IRS Postpones Tax Filing Deadline To May 17

The IRS is expected to push back the tax filing deadline for a second year as the coronavirus pandemic continues and with a number of last-minute changes to tax law.
The IRS is expected to push back the tax filing deadline for a second year as the coronavirus pandemic continues and with a number of last-minute changes to tax law.

Updated March 17, 2021 at 3:34 PM ET

If you've been putting off filing your tax return this year, here's some good news. The IRS and Treasury Department have delayed the filing deadline by another month.

The new deadline to file will be May 17. "This continues to be a tough time for many people, and the IRS wants to continue to do everything possible to help taxpayers navigate the unusual circumstances related to the pandemic, while also working on important tax administration responsibilities," IRS Commissioner Chuck Rettig said in a statement.

Democratic leaders of the House Ways and Means Committee called the extension "absolutely necessary."

The announcement means taxpayers can also delay payment of money owed to the IRS for the 2020 tax year normally due in April to May 17. Payers that need more time to file returns can file Form 4868 to request an extension until Oct. 15, but must still pay taxes owed by May 17.

The postponement only applies to federal income returns and taxes. Due dates for the filing of state taxes may be different.

With the original April 15 deadline less than a month away, there have been numerous last-minute changes to the tax laws because of the COVID-19 relief bill that President Biden signed into law last week. One big change made the first $10,200 in unemployment insurance collected in 2020 tax-exempt for many recipients.

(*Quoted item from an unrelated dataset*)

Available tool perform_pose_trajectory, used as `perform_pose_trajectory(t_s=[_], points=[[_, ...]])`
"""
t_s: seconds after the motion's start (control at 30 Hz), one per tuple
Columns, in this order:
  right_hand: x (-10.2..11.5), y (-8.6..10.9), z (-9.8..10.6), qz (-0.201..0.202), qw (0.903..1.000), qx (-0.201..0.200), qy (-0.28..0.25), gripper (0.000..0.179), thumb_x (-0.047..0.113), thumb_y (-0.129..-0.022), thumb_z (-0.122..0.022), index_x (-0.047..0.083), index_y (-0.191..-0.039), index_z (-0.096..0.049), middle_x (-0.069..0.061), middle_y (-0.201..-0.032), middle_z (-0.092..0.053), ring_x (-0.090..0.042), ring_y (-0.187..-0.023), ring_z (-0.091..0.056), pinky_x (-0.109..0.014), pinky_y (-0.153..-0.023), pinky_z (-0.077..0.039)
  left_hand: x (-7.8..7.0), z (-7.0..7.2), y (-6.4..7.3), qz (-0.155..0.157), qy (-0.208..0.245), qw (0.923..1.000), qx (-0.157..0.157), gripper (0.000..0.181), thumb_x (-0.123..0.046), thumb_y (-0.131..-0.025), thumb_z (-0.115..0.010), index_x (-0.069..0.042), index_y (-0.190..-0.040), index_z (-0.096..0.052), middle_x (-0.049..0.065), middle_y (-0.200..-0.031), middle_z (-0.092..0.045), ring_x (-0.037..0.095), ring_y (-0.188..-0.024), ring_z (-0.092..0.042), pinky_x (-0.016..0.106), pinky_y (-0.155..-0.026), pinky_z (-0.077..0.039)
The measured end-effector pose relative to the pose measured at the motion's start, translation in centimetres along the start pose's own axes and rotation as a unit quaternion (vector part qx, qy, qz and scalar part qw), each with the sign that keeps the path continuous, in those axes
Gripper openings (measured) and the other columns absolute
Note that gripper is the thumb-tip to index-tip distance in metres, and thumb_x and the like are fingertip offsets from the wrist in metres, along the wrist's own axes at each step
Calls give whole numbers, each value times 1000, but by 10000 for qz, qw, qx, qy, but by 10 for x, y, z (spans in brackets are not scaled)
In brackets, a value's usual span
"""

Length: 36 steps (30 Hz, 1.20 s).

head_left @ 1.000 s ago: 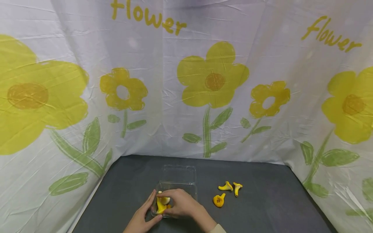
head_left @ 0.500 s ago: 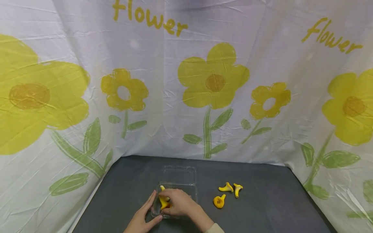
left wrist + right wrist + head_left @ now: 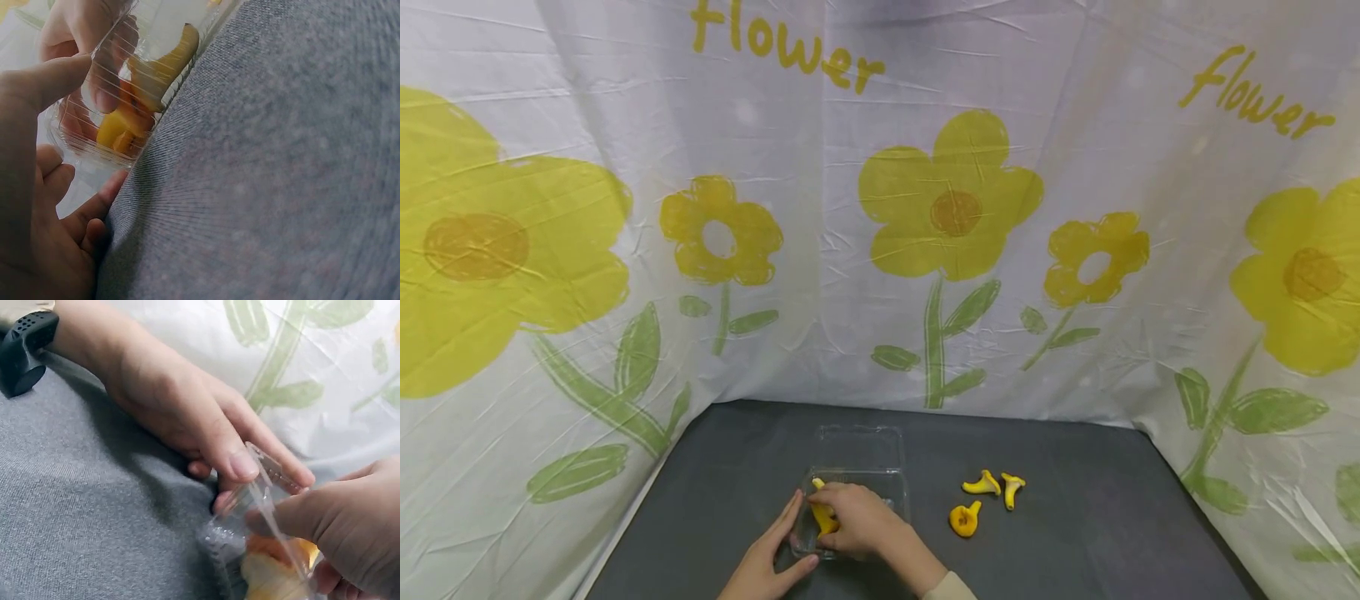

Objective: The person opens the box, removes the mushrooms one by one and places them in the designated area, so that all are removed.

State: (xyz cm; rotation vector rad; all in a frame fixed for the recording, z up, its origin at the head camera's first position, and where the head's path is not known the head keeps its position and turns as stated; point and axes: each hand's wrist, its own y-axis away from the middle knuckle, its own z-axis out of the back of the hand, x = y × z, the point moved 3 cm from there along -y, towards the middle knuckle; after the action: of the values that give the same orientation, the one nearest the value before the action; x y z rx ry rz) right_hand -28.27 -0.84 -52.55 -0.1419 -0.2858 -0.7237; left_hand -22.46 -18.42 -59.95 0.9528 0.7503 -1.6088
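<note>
Near the table's front stands a clear plastic clamshell box, its lid folded back. My left hand holds its left corner, thumb along the near wall and fingers along the left one. Inside the box, my right hand has its fingers and thumb around a yellow chanterelle mushroom, whose pale stem tip points to the back. Through the ribbed wall in the left wrist view, yellow and orange mushrooms show beside the right thumb. My right hand hides much of the box's inside in the head view.
To the box's right, three more chanterelles lie on the dark grey table: one cap-up mushroom, one sideways mushroom and one upright-looking mushroom. A white flower-printed curtain encloses the table's back and sides.
The yellow mushroom in the box has shifted slightly back and right, with its pale stem tip now showing above my right fingers. My left hand keeps its place on the box.
</note>
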Motion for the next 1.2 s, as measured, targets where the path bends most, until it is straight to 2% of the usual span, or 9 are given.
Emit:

Last year, the filing date was pushed back to July because of the coronavirus pandemic. The IRS, which has seen its budgets cut by Congress and its staff reduced in recent years, is still processing millions of paper returns from that year.

The agency said Wednesday it has made payments from the relief bill to some 90 million Americans.

Copyright 2021 NPR. To see more, visit https://www.npr.org.

Corrected: March 18, 2021 at 12:00 AM EDT
An earlier version of this story incorrectly stated that the coronavirus relief package makes the first $10,200 in unemployment insurance collected in 2019 tax-exempt for many recipients. In fact, it applies to unemployment insurance collected in 2020.